● **EXERCISE OBJECTIVE**
Could you repeat every record below exactly, leaving out the pictures?

#### DATA SHOWN ####

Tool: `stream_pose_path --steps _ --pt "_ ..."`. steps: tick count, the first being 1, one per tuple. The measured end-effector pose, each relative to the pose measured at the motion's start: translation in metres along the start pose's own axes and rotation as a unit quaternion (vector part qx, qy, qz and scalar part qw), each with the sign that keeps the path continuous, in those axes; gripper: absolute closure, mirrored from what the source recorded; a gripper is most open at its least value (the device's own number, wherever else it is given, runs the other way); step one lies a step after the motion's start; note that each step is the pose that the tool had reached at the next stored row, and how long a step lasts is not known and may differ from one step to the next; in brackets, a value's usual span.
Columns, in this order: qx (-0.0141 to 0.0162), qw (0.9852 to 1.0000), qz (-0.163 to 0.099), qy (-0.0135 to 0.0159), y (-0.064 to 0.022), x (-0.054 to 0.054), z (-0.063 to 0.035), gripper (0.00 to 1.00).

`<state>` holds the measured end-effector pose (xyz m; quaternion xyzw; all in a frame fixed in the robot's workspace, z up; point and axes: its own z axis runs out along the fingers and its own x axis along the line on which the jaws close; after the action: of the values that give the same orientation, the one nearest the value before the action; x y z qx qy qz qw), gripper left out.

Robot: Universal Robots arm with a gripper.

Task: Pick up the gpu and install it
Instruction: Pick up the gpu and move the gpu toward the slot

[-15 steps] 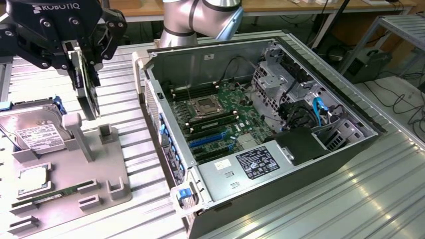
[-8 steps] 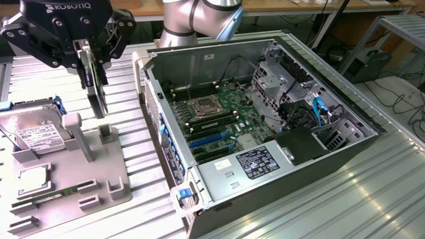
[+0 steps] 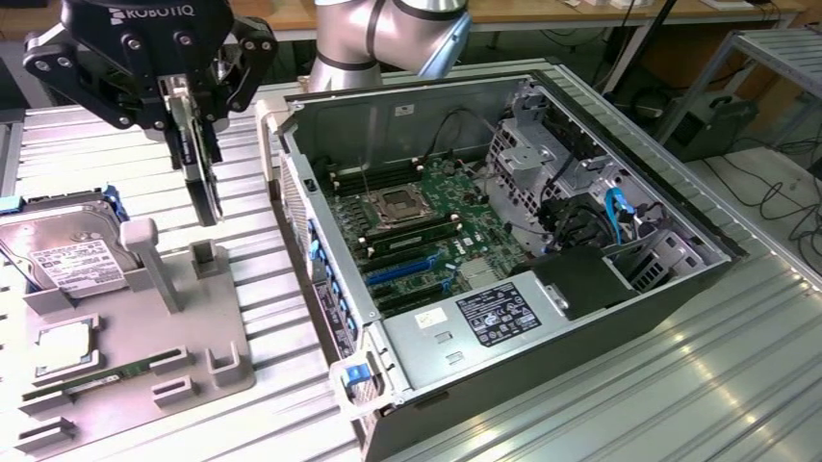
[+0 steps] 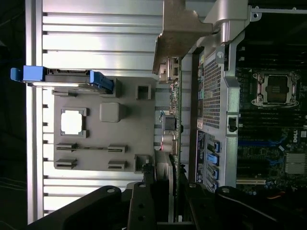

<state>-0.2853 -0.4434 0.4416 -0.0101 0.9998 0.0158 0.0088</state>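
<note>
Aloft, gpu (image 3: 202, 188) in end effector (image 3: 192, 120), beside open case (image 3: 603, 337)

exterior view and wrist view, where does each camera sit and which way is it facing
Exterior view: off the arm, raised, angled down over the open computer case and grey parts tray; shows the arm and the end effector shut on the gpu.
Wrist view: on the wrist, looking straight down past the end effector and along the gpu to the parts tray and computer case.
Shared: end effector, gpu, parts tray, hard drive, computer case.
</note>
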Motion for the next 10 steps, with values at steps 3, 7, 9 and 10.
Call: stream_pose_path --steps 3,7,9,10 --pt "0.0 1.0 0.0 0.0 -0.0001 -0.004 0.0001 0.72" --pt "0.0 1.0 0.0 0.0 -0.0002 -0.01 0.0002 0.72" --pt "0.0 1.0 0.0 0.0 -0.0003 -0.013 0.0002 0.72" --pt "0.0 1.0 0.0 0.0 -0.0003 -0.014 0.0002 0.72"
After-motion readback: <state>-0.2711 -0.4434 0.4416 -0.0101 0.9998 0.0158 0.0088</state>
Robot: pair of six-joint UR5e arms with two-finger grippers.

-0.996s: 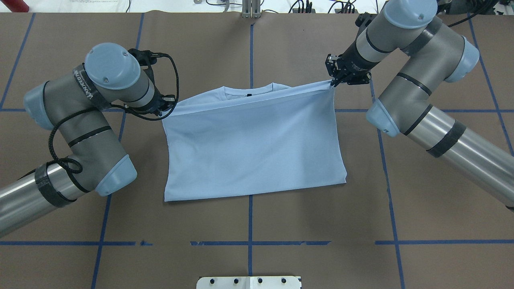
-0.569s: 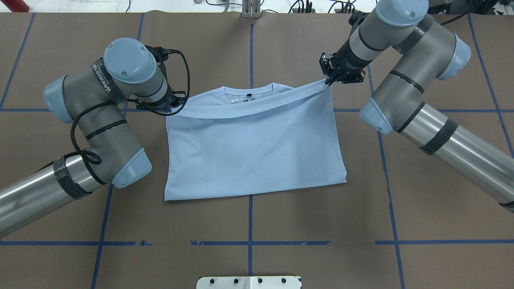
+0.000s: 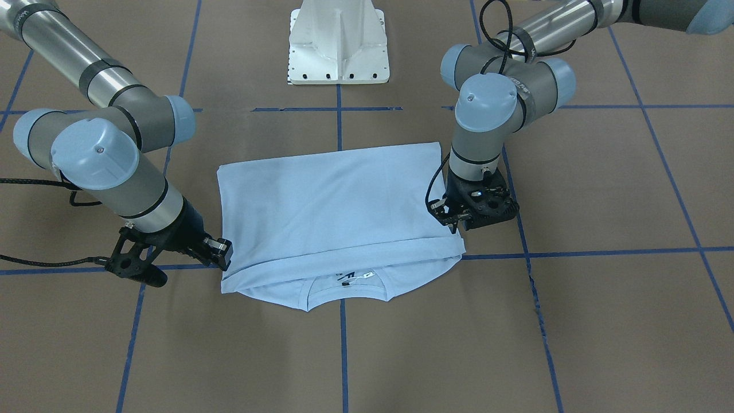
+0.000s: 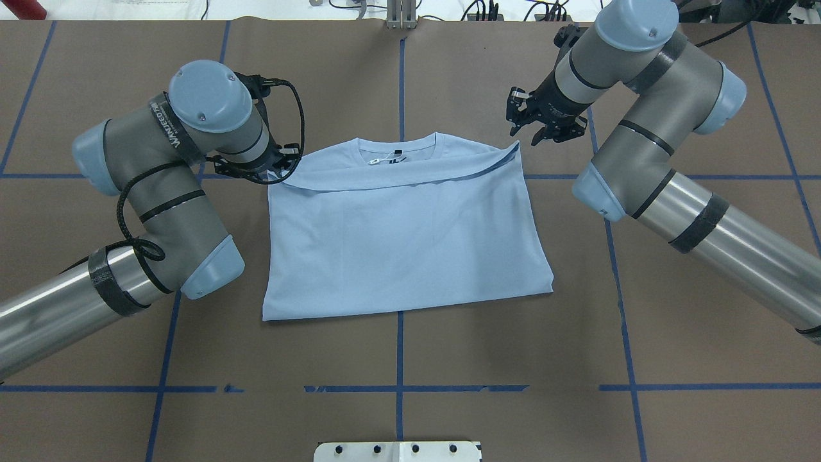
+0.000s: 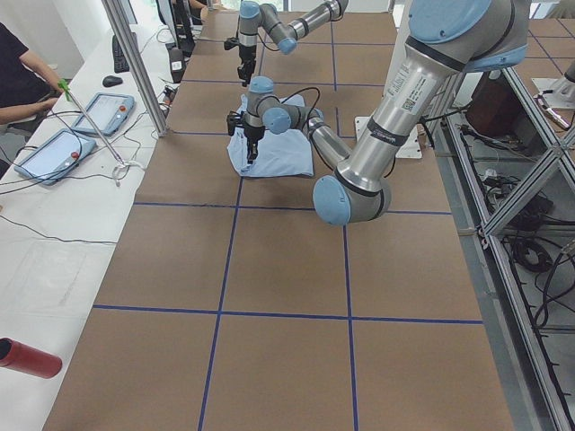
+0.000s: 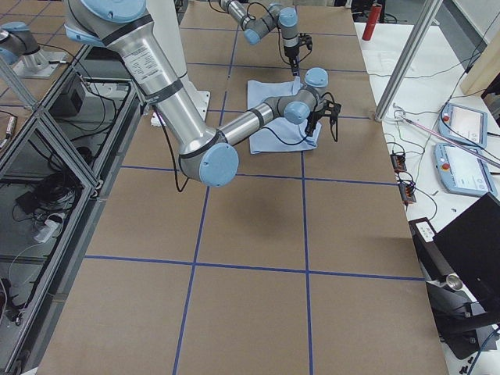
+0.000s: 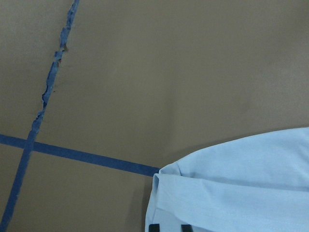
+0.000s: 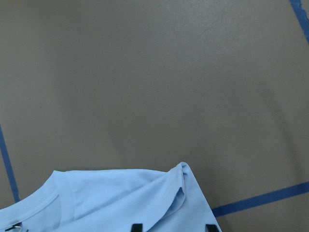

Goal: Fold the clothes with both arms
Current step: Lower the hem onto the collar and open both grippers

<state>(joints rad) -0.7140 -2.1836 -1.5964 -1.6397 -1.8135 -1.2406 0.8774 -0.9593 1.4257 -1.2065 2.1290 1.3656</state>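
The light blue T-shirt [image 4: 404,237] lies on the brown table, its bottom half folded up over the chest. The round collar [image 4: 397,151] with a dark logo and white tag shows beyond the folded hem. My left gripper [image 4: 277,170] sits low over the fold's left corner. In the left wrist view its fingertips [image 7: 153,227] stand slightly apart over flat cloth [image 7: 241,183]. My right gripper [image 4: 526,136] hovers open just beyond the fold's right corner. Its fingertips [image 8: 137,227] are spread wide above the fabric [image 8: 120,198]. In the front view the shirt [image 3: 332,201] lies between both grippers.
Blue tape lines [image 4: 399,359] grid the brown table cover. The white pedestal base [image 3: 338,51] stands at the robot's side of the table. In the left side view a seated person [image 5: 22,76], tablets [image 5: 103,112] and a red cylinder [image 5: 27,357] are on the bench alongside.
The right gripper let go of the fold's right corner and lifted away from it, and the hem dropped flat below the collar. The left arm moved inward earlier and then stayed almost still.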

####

● **ANSWER SECTION**
Tool: `stream_pose_path --steps _ --pt "_ ..."`. steps: tick count, the first being 1, one per tuple. The measured end-effector pose, each relative to the pose measured at the motion's start: translation in metres along the start pose's own axes and rotation as a unit quaternion (vector part qx, qy, qz and scalar part qw), each with the sign that keeps the path continuous, in those axes; gripper: absolute closure, mirrored from what the source recorded; a gripper is most open at its least value (the device's own number, wherever else it is given, runs the other way); step one lies a step after the motion's start; note that each step is the pose that the tool had reached at the next stored row, and how long a step lasts is not known and may differ from one step to the next; in brackets, a value's usual span.
Columns, in this order: qx (-0.0141 to 0.0162), qw (0.9852 to 1.0000), qz (-0.163 to 0.099), qy (-0.0135 to 0.0159), y (-0.064 to 0.022), x (-0.054 to 0.054), z (-0.063 to 0.035), gripper (0.00 to 1.00).

`<state>` holds the measured end-effector pose (xyz m; quaternion xyzw; all in a frame fixed in the robot's workspace, z up; point and axes: its own z axis runs out along the fingers and its own x axis along the line on which the jaws close; after the action: of the values that give the same orientation, the one nearest the value before the action; x y z qx qy qz qw), gripper left out.

Robot: Universal Robots arm with a gripper.

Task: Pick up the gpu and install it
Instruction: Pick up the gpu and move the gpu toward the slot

[-15 steps] 
[-8 steps] 
[+0 steps] 
[+0 steps] 

<state>-0.2853 -0.4434 0.4416 -0.0101 0.9998 0.0158 0.0088</state>
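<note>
Aloft, gpu (image 3: 202, 188) in end effector (image 3: 192, 120), beside open case (image 3: 603, 337)

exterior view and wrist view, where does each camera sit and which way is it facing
Exterior view: off the arm, raised, angled down over the open computer case and grey parts tray; shows the arm and the end effector shut on the gpu.
Wrist view: on the wrist, looking straight down past the end effector and along the gpu to the parts tray and computer case.
Shared: end effector, gpu, parts tray, hard drive, computer case.
</note>
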Motion for the next 10 steps, with values at steps 3, 7, 9 and 10.
Call: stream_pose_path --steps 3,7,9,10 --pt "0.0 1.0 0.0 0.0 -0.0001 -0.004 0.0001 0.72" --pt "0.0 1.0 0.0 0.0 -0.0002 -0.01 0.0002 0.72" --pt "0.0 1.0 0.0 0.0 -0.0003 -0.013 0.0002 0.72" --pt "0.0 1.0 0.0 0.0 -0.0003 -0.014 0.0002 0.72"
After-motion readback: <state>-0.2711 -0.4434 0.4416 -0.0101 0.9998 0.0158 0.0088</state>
Robot: pair of six-joint UR5e arms with two-finger grippers.

-0.996s: 
-0.569s: 
+0.000s: 
+0.000s: 
+0.000s: 
+0.000s: 
+0.000s: 
+0.000s: 

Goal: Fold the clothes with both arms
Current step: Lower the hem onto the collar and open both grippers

<state>(joints rad) -0.7140 -2.1836 -1.5964 -1.6397 -1.8135 -1.2406 0.8774 -0.9593 1.4257 -1.2065 2.1290 1.3656</state>
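The light blue T-shirt [image 4: 404,237] lies on the brown table, its bottom half folded up over the chest. The round collar [image 4: 397,151] with a dark logo and white tag shows beyond the folded hem. My left gripper [image 4: 277,170] sits low over the fold's left corner. In the left wrist view its fingertips [image 7: 153,227] stand slightly apart over flat cloth [image 7: 241,183]. My right gripper [image 4: 526,136] hovers open just beyond the fold's right corner. Its fingertips [image 8: 137,227] are spread wide above the fabric [image 8: 120,198]. In the front view the shirt [image 3: 332,201] lies between both grippers.
Blue tape lines [image 4: 399,359] grid the brown table cover. The white pedestal base [image 3: 338,51] stands at the robot's side of the table. In the left side view a seated person [image 5: 22,76], tablets [image 5: 103,112] and a red cylinder [image 5: 27,357] are on the bench alongside.
The right gripper let go of the fold's right corner and lifted away from it, and the hem dropped flat below the collar. The left arm moved inward earlier and then stayed almost still.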

The answer is complete.